Copy out once more, exactly, the line with "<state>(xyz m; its" and all the lines after it, up to the last line of the data.

### DATA SHOWN
----

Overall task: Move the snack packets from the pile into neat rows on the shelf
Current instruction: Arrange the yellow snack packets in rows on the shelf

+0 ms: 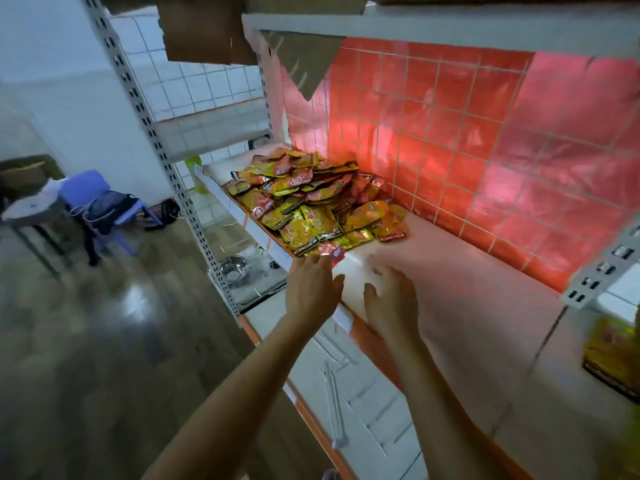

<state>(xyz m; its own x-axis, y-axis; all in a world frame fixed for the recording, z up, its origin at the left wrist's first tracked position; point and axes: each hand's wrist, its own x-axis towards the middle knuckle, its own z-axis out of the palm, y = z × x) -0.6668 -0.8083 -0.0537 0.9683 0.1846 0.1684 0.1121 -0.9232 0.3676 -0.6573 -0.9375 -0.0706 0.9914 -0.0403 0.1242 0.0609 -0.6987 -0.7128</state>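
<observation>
A pile of yellow and red snack packets (pixel 304 199) lies heaped at the left end of the white shelf (pixel 460 289), against the red-lit wire grid back. My left hand (pixel 311 289) reaches over the shelf's front edge with straight fingers, its tips at a red packet (pixel 329 250) at the pile's near edge. My right hand (pixel 389 296) hovers just to the right over bare shelf, fingers relaxed and holding nothing.
A shelf above (pixel 450 27) overhangs the work area. The lower shelf (pixel 363 393) sits below my arms, and a yellow packet (pixel 613 355) lies at the far right. A metal upright (pixel 166 161) stands on the left, with a blue chair (pixel 93 202) on the floor beyond.
</observation>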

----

### RESULT OF THE EXERCISE
<state>(xyz m; its own x-axis, y-axis; all in a world frame fixed for the recording, z up, its origin at the left wrist's first tracked position; point and axes: each hand's wrist, its own x-axis towards the middle knuckle, its own z-axis out of the palm, y = z × x) -0.6668 -0.8083 -0.0537 0.9683 0.1846 0.1684 0.1121 -0.9232 0.3676 -0.6573 -0.9375 -0.0706 0.9914 -0.0403 0.1242 0.0609 -0.6987 -0.7128</state>
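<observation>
A pile of yellow and red snack packets (pixel 304 199) lies heaped at the left end of the white shelf (pixel 460 289), against the red-lit wire grid back. My left hand (pixel 311 289) reaches over the shelf's front edge with straight fingers, its tips at a red packet (pixel 329 250) at the pile's near edge. My right hand (pixel 389 296) hovers just to the right over bare shelf, fingers relaxed and holding nothing.
A shelf above (pixel 450 27) overhangs the work area. The lower shelf (pixel 363 393) sits below my arms, and a yellow packet (pixel 613 355) lies at the far right. A metal upright (pixel 166 161) stands on the left, with a blue chair (pixel 93 202) on the floor beyond.
</observation>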

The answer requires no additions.